◆ Work task: Report how many lines of the listing below include the word "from". Give nothing but the number.
##### The data #####
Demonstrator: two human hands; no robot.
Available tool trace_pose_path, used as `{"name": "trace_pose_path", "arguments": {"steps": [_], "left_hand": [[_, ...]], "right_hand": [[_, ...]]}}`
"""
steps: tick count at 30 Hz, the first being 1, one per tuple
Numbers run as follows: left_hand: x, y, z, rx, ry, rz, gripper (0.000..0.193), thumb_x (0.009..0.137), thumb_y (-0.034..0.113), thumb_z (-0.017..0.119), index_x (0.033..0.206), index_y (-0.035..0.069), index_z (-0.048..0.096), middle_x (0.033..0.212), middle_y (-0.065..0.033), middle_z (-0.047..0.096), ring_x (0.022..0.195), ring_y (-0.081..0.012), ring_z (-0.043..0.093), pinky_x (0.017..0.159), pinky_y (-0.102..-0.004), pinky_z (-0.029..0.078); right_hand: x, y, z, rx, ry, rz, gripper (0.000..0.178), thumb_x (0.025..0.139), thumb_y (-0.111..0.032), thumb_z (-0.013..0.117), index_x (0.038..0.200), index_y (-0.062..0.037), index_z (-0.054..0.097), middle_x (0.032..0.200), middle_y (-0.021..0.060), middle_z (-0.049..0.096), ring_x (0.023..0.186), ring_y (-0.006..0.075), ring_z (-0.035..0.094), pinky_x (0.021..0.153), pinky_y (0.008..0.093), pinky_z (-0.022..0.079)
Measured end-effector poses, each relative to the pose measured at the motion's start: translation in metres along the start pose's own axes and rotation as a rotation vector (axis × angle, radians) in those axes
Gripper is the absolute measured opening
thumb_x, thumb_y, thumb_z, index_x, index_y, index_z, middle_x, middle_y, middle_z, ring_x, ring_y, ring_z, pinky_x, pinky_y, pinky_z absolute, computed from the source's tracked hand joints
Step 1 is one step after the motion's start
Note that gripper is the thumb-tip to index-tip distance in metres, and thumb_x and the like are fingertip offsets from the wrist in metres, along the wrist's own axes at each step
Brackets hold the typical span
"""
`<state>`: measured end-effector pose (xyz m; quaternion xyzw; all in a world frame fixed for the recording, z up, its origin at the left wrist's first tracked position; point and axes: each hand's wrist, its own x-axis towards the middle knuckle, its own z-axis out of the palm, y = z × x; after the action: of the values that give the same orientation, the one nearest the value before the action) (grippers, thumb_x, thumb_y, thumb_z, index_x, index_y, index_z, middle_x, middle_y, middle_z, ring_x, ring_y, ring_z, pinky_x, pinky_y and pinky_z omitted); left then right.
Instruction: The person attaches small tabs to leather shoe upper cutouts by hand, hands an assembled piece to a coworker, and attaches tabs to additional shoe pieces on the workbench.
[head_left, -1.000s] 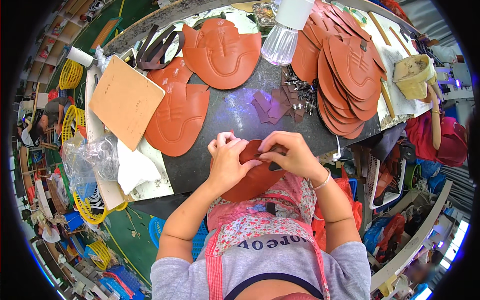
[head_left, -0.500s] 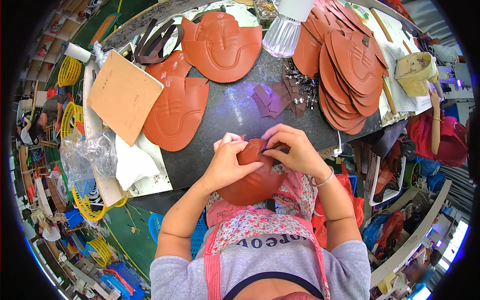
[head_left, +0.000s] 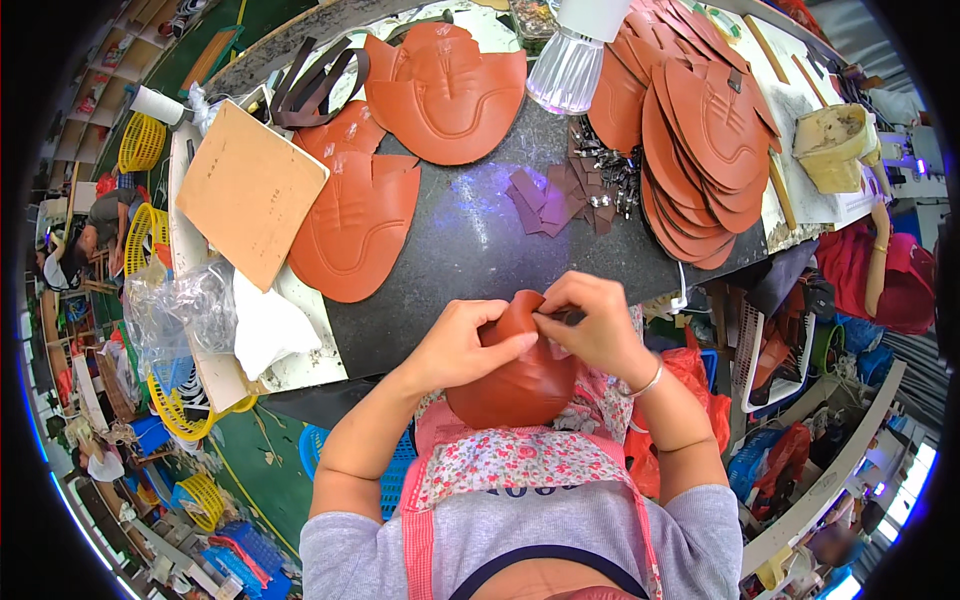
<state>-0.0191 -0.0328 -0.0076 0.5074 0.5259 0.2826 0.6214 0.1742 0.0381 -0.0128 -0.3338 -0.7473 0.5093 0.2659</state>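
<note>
A reddish-brown leather piece [head_left: 515,385] is bent between my hands, above my lap at the table's near edge. My left hand [head_left: 462,345] grips its left side, thumb lying across the front. With fingers pinched together, my right hand [head_left: 592,322] is at its upper right edge, and a small dark piece shows between the fingertips. Beyond my hands, small dark brown strips [head_left: 540,203] lie scattered on the black tabletop [head_left: 450,240]. Small metal-and-black fittings [head_left: 615,175] are heaped beside them.
Stacked leather pieces [head_left: 715,130] are at the right, with more leather pieces [head_left: 445,95] at the back left. A lamp [head_left: 568,70] hangs over the far side. On the left are a tan board [head_left: 252,195] and clear plastic bags [head_left: 175,305]. A co-worker's arm [head_left: 880,260] shows far right.
Both hands have come slightly nearer to my body with the leather piece. The leather is now bent more tightly, and my right fingers have closed in at its upper edge.
</note>
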Motion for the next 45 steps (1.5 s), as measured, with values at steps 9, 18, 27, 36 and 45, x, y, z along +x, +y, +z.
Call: {"name": "trace_pose_path", "arguments": {"steps": [9, 18, 27, 36, 45], "left_hand": [[0.009, -0.032, 0.016, -0.712, -0.088, 0.059, 0.029, 0.094, 0.026, 0.048, 0.112, 0.003, 0.050, 0.105, -0.0088, 0.057, 0.099, -0.0174, 0.057, 0.084, -0.0325, 0.049], [-0.010, -0.015, 0.023, -1.278, -0.111, -0.042, 0.023, 0.088, 0.014, 0.058, 0.108, 0.005, 0.052, 0.103, -0.0062, 0.057, 0.097, -0.0147, 0.056, 0.081, -0.0293, 0.049], [-0.029, -0.057, -0.015, -0.445, 0.280, 0.096, 0.029, 0.095, 0.019, 0.045, 0.117, 0.001, 0.052, 0.106, -0.0074, 0.060, 0.093, -0.0157, 0.060, 0.083, -0.0295, 0.049], [0.004, 0.018, -0.024, 0.793, 0.334, 0.473, 0.039, 0.069, 0.022, 0.075, 0.097, 0.001, 0.057, 0.112, -0.0103, 0.057, 0.118, -0.0318, 0.043, 0.097, -0.0411, 0.036], [0.023, -0.004, -0.008, -0.291, 0.138, 0.059, 0.019, 0.080, 0.013, 0.070, 0.087, 0.002, 0.057, 0.081, -0.0016, 0.060, 0.073, -0.0059, 0.054, 0.066, -0.0231, 0.046]], "right_hand": [[0.004, -0.006, -0.013, 0.637, -0.155, 0.504, 0.012, 0.080, -0.001, 0.066, 0.086, 0.0059, 0.058, 0.082, 0.0063, 0.063, 0.073, 0.0095, 0.062, 0.065, 0.0236, 0.053], [-0.002, -0.004, -0.012, 0.697, -0.234, 0.489, 0.015, 0.081, -0.006, 0.068, 0.087, 0.0054, 0.060, 0.080, 0.0069, 0.065, 0.073, 0.0087, 0.061, 0.064, 0.0227, 0.052], [0.006, -0.001, -0.018, 0.587, -0.209, 0.499, 0.016, 0.080, -0.009, 0.069, 0.081, 0.0050, 0.061, 0.073, 0.0056, 0.064, 0.067, 0.0075, 0.060, 0.059, 0.0206, 0.049], [0.017, -0.001, -0.018, 0.564, -0.292, 0.513, 0.015, 0.078, -0.007, 0.070, 0.081, 0.0051, 0.062, 0.072, 0.0049, 0.063, 0.066, 0.0060, 0.059, 0.057, 0.0203, 0.048], [0.017, 0.003, -0.025, 0.530, -0.146, 0.487, 0.016, 0.080, -0.008, 0.069, 0.085, 0.0055, 0.062, 0.075, 0.0062, 0.064, 0.065, 0.0079, 0.060, 0.059, 0.0208, 0.050]]}}
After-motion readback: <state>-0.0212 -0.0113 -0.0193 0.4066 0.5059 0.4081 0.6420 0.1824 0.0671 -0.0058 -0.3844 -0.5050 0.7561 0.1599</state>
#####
◆ Solution for this task: 2